The cases include several of the sensor failure types discussed in Sect. 2. Some sensor errors are readily identifiable because they produce physically impossible values, as illustrated in Figs. 3 and 4. These typically correspond to biased sensors or hard faults. Other errors are more subtle, arising from gradual sensor drift. This drift appears as a slow upward or downward trend and may only produce implausible values after an extended period, if at all (see Fig. 5). These cases are more difficult to detect, especially because temperature-related signals may also deviate due to legitimate causes, such as component wear or damage.

To make the identification of the sensor errors easier, the MAE was first applied in a non-masking mode, meaning that no observations or signals are switched off. In this configuration, sensor failures manifest as characteristic anomalies in the reconstruction errors. In some instances, the failures appear as isolated outliers, but more commonly they result in prolonged periods during which the reconstruction error deviates consistently from the expected pattern, reflecting biased readings or hard faults, as visible in Figs. 3, 4, and 5. These extended error periods arise because sensor issues are often not noticed immediately, and even once identified, repairs or replacements typically occur only during scheduled maintenance. In some cases, the sensor errors persist for several years before the issue is resolved (see Fig. 4). These patterns were identified (in collaboration with industrial partners) and logged (i.e., turbine, signal, start, and end). The log was then used to switch off signals during the run in masking mode.

The sensor errors occur across a broad range of sensors, including hydraulic oil temperature sensors, gearbox oil sump temperature sensors, gearbox A2B planet non-rotor-end (NRE) carrier bearing temperature sensors, gearbox A2B planet rotor-end (RE) carrier bearing temperature sensors, generator phase 3B temperature sensors, generator air outlet 1 temperature sensors, gearbox A1 planet NRE bearing temperature sensors, gearbox A2 planet RE bearing temperature sensors, gearbox B planet NRE carrier bearing temperature sensors, the nacelle temperature sensor, and generator slip-ring temperature sensors.

3.5 Component failures

During the observation period, the wind turbines under study experienced several types of failures. Based on feedback from industrial partners and their assessment of the economic relevance of each failure type, the methodology is validated on generator and gearbox failures. These failures occurred relatively frequently within the wind farm and were associated with long downtimes; outages exceeding 1 month were not uncommon. In all cases, the failures resulted in complete replacement of the affected component, which is a non-trivial operation given the size and complexity of these components.
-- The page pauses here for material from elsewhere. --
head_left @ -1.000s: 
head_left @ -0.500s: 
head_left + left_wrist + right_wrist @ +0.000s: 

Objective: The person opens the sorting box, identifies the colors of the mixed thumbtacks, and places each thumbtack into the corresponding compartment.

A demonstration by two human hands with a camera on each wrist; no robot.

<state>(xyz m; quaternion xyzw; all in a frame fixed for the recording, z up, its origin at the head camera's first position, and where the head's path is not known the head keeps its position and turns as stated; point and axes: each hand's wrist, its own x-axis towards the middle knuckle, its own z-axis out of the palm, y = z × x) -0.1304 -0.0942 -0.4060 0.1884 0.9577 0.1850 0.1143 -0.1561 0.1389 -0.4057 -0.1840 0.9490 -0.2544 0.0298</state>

The industrial partners provided a list comprising 22 failures deemed relevant for this study, including 9 gearbox failures and 13 generator failures. Failures were identified by the industrial partners at the time of occurrence, and their nature was subsequently determined through inspections of the failed components. The gearbox failures were primarily caused by bearing damage, representing relatively conventional cases for which SCADA-based condition monitoring techniques are well established. In contrast, the generator failures involved electrical short circuits. These cases are more challenging to detect, as the failures are electrical in nature and can only be observed indirectly through the warming of certain generator components like the phases. At the time of writing, the exact root causes of the generator failures remain unknown.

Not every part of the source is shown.